[GOEAR]3cabe5a[/GOEAR]
Hücrelerdeki Dinamik Programlar
Hamza AYDIN
"Canlıların hücrelerine yerleştirilen çevreye uyum mekanizmalarındaki moleküler ve genetik çeşitlilik, hücreye ve canlılığın nasıl sürdürüldüğüne dâir bilgilerimizde, köklü değişikliklere zemin hazırlamaktadır. Genomun ihtiyaca göre yeniden yazılma ve düzenlenme fonksiyonu, bilhassa hareketli genetik elementlerin farklı genetik lokuslarına (genomdaki yerleşim noktaları) plânlı yerleşimi ve koordineli şekilde kontrol edilmesi, tefekküre açık bilim insanlarını hayrete düşürmektedir. Hücrenin, uyum ihtiyaçlarına cevap verecek şekilde genom dizilerinin yeniden yapılandırılması işlemlerinde, hücre içi sinyal işlem ağlarının sanki çok akıllıymış gibi işletildiği gösterildi.
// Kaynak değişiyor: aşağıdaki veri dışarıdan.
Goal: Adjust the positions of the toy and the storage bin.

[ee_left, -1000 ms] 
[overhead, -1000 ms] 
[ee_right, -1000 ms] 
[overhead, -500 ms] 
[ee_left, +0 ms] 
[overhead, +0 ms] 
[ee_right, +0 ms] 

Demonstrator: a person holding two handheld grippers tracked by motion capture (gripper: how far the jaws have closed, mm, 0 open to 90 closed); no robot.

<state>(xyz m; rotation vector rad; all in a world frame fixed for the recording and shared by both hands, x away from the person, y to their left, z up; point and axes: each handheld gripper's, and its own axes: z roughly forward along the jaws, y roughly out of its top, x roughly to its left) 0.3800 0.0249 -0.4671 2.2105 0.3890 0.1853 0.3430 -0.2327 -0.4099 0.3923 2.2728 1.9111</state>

DNA'daki şifreli bilginin RNA'ya aktarımını (transkripsiyon) düzenleyici sistem, genomun uygun lokuslarına, doğru yerde, zamanda ve miktarda erişme kapasitesine sahip kılındığından genetik bilgi sağlıklı şekilde okunabilmektedir. Ayrıca transkripsiyon kontrol sistemi, hareketli genetik elementlerin kendilerine ait genom bölgelerine hem spesifik yönlendirilmelerinde, hem de rastgele yerleştirilmelerinde vazife görür. Genetik bilginin bu şekilde çeşitlendirilmesi, yeni genetik bilgilerin üretilmesine vesile olur.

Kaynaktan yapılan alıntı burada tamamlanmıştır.